What is being asked =
Write out the whole listing exactly as it is written below.

Task material =
######
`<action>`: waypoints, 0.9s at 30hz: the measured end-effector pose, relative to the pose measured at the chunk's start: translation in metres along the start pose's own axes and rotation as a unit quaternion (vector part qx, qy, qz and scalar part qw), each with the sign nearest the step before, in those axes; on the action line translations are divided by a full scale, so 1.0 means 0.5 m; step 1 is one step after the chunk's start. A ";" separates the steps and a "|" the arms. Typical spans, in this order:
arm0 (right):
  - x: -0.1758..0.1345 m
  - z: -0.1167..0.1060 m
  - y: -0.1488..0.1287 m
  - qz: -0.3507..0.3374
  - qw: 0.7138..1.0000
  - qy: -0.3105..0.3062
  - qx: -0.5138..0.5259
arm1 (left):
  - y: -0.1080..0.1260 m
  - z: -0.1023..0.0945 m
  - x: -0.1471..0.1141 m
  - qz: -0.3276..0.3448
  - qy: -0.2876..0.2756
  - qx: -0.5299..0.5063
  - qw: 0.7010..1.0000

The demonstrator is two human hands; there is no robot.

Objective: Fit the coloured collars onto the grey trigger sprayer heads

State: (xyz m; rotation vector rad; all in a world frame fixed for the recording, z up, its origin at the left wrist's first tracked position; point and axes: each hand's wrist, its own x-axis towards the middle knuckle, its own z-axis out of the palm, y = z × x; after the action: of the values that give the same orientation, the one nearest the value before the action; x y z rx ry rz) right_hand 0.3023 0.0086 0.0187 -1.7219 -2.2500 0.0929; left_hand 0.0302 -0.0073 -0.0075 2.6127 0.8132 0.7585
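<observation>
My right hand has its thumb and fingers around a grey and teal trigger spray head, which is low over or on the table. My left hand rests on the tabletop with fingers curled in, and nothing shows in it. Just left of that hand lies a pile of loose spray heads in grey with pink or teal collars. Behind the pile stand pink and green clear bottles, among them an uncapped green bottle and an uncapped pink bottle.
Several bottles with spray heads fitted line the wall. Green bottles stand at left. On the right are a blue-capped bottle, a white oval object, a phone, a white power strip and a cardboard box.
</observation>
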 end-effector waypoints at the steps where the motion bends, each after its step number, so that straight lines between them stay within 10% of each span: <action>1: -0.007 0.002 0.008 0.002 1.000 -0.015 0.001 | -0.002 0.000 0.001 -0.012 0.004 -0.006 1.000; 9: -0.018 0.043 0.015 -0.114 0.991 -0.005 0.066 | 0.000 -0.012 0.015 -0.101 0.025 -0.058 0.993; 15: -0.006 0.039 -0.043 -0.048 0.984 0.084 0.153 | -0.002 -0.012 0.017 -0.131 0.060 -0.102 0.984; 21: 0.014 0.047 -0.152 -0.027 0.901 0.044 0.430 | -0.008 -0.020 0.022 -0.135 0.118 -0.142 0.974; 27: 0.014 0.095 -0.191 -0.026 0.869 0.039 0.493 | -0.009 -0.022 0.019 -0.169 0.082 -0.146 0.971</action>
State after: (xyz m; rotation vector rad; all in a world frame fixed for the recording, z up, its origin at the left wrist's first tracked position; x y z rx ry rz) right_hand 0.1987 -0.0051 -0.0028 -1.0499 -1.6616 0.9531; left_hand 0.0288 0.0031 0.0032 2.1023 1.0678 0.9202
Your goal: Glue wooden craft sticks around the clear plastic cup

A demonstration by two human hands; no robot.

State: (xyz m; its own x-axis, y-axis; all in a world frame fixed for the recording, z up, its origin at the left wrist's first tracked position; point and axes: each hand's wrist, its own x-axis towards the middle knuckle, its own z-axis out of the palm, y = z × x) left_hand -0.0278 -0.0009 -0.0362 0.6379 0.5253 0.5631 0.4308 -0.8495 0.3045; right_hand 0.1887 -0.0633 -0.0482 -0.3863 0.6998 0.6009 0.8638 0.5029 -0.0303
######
Task answer =
`<action>`: waypoints, 0.9s at 30hz: the measured end-effector pose, relative to the pose measured at the chunk's start: translation in metres along the start pose's own axes and rotation as a unit quaternion (vector part qx, qy, qz and scalar part qw), each with the sign nearest the step before, in those axes; on the action line translations are divided by a full scale, so 1.0 means 0.5 m; step 1 is one step after the chunk's start. A ";" separates the steps and a "|" the arms. Typical spans, in this order:
arm0 (right):
  - x: -0.1758..0.1345 m
  - z: -0.1167..0.1060 m
  - y: -0.1488..0.1287 m
  - qz: -0.3507..0.3374
  - qw: 0.7138..1.0000
  - qy: -0.3105..0.3062
  - qx: -0.5138..0.5259
arm1 (left):
  - y: -0.1080..0.1260 m
  - z: -0.1023..0.0945 m
  - x: -0.1471..0.1141 m
  - qz: -0.3276..0.3448
  - qy: -0.2876..0.2756
  - qx: -0.5299..0.5063
  - qw: 0.7010..1.0000

The demonstrator is two human hands; there is no robot.

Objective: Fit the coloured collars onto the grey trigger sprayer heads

State: (xyz m; rotation vector rad; all in a world frame fixed for the recording, z up, its origin at the left wrist's first tracked position; point and axes: each hand's wrist, its own x-axis towards the middle knuckle, its own z-axis out of the palm, y = z × x; after the action: of the values that give the same orientation, the one nearest the value before the action; x y z rx ry rz) right_hand 0.3023 0.0086 0.0187 -1.7219 -2.2500 0.0929; left_hand 0.0302 -0.0073 -0.0075 2.6127 0.8132 0.7585
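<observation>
My right hand has its thumb and fingers around a grey and teal trigger spray head, which is low over or on the table. My left hand rests on the tabletop with fingers curled in, and nothing shows in it. Just left of that hand lies a pile of loose spray heads in grey with pink or teal collars. Behind the pile stand pink and green clear bottles, among them an uncapped green bottle and an uncapped pink bottle.
Several bottles with spray heads fitted line the wall. Green bottles stand at left. On the right are a blue-capped bottle, a white oval object, a phone, a white power strip and a cardboard box.
</observation>
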 end-effector waypoints at the steps where the motion bends, each after its step number, so that straight lines between them stay within 10% of each span: <action>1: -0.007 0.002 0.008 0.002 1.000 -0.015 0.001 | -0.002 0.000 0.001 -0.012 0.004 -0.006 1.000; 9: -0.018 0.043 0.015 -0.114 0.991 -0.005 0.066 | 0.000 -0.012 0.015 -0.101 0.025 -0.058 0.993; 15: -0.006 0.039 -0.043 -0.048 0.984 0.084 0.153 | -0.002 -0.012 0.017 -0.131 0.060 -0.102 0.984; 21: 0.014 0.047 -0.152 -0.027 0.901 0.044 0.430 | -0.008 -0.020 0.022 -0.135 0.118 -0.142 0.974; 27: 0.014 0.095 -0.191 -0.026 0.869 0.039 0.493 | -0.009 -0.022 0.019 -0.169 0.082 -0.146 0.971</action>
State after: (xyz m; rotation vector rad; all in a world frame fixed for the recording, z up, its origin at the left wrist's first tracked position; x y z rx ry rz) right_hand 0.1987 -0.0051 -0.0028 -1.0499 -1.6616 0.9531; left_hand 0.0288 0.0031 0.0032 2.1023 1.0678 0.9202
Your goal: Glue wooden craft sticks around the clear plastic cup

A demonstration by two human hands; no robot.

State: (xyz m; its own x-axis, y-axis; all in a world frame fixed for the recording, z up, its origin at the left wrist's first tracked position; point and axes: each hand's wrist, its own x-axis towards the middle knuckle, its own z-axis out of the palm, y = z × x) left_hand -0.0278 -0.0009 -0.0362 0.6379 0.5253 0.5631 0.4308 -0.8495 0.3045; right_hand 0.1887 -0.0633 -0.0482 -0.3863 0.6998 0.6009 0.8638 0.5029 -0.0303

Nothing further is needed to complete the exercise.